Problem to work on: Only lines containing "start" are wanted from the data below. Copy those lines.

Records for the task:
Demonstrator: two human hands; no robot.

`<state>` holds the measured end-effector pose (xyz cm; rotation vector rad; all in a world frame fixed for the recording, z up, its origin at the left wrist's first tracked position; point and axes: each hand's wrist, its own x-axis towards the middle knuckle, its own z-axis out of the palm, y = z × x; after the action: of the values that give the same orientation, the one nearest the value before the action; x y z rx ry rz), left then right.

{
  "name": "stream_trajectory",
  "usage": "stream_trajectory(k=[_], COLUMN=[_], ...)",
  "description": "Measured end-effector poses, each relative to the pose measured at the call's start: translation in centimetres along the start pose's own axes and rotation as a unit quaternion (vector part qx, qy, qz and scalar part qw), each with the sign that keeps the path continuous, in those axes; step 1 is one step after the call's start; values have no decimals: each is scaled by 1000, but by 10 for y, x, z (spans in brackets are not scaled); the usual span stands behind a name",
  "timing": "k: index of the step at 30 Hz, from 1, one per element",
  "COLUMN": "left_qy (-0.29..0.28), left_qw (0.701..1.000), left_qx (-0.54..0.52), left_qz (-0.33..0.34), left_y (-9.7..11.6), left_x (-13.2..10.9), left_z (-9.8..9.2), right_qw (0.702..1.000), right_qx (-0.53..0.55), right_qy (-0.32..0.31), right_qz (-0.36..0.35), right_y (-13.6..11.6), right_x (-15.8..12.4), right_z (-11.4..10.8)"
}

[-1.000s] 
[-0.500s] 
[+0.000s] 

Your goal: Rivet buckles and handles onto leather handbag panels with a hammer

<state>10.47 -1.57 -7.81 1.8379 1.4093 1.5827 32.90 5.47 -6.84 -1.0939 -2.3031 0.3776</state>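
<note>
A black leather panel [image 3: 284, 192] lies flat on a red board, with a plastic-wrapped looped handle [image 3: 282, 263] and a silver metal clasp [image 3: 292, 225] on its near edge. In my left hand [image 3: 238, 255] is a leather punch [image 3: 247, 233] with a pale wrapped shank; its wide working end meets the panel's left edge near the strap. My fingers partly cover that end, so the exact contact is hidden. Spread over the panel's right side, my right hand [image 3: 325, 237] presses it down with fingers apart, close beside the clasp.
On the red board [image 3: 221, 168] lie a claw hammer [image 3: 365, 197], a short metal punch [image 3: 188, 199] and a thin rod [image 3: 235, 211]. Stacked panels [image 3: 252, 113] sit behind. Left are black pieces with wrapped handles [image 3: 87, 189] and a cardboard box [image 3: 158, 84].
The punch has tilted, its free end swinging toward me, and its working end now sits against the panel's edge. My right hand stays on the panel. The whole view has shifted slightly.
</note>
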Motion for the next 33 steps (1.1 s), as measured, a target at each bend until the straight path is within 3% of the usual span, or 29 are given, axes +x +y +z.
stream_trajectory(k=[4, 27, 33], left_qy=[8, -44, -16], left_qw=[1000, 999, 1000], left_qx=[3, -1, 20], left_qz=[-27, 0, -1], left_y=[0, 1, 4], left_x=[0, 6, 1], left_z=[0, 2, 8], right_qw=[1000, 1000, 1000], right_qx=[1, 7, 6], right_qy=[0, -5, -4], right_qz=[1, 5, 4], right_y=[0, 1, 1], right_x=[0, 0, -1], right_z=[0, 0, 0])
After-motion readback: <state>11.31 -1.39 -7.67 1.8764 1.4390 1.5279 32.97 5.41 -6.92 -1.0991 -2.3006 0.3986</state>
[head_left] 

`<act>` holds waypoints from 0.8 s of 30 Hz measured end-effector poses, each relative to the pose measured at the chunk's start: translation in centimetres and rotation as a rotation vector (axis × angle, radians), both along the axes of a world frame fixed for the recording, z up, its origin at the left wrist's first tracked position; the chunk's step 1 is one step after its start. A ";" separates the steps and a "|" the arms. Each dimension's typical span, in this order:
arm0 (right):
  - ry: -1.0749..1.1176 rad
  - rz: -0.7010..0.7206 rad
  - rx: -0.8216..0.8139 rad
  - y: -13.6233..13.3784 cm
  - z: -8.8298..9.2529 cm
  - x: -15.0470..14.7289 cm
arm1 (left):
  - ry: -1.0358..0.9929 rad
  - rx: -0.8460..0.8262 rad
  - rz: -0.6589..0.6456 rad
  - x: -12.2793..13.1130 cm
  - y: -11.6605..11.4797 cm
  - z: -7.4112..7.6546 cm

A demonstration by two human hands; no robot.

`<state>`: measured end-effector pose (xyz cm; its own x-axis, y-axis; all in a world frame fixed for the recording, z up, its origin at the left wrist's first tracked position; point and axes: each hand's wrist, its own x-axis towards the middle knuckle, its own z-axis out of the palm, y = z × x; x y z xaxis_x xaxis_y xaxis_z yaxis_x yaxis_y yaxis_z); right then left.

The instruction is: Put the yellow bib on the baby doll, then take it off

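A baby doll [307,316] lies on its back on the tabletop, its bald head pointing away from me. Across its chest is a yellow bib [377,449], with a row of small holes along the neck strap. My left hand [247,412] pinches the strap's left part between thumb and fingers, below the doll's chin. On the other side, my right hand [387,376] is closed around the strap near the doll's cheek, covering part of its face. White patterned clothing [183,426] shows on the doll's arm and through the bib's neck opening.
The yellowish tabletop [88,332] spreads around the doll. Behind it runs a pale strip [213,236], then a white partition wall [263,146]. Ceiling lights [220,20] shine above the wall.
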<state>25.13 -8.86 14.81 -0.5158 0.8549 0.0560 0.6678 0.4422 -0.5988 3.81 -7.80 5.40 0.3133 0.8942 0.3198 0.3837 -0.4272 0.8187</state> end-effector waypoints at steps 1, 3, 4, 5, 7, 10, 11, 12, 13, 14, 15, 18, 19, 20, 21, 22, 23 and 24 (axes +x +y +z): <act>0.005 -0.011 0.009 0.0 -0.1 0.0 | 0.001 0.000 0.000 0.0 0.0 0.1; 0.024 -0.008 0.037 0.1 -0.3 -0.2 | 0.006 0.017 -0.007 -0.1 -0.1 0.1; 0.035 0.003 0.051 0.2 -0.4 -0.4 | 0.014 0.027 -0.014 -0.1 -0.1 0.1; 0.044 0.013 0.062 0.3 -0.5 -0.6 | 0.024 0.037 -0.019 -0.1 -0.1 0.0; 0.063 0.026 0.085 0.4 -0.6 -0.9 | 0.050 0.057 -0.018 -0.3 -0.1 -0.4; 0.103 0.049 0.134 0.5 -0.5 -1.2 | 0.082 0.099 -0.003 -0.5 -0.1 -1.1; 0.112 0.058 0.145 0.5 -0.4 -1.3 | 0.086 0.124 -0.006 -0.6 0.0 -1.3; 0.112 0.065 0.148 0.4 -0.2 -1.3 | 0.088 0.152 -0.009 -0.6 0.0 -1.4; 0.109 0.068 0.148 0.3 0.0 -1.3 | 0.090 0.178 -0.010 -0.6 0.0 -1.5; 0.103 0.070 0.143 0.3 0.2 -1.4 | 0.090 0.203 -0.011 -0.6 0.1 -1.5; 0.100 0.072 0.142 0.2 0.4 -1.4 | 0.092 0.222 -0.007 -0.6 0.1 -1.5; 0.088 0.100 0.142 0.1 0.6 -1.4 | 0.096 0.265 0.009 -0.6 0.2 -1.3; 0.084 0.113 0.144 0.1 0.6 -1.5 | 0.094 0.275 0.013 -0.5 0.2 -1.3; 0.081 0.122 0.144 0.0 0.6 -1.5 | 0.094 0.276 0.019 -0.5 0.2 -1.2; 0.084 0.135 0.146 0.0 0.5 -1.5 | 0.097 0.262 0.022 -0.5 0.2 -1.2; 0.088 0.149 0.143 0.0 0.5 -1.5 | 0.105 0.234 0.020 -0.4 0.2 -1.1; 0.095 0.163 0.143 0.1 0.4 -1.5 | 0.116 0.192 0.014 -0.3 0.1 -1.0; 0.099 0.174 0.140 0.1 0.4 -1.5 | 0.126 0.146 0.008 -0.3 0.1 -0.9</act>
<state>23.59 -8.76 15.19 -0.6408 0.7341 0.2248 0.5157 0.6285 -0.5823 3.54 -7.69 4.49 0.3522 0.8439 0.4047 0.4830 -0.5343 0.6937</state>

Answer to the exercise:
  "description": "Measured end-effector poses, each relative to the pose measured at the call's start: translation in centimetres along the start pose's own axes and rotation as a unit quaternion (vector part qx, qy, qz and scalar part qw), each with the sign that keeps the path continuous, in those axes; step 1 is one step after the call's start; values have no decimals: each is scaled by 1000, but by 10 for y, x, z (spans in brackets are not scaled); the usual span stands behind a name",
`<act>` holds waypoints from 0.8 s of 30 Hz measured end-effector poses, each relative to the pose measured at the chunk's start: translation in centimetres and rotation as a rotation vector (axis × angle, radians), both along the axes of a world frame fixed for the recording, z up, its origin at the left wrist's first tracked position; the chunk's step 1 is one step after its start. A ";" separates the steps and a "|" the arms. Each dimension's typical span, in this order:

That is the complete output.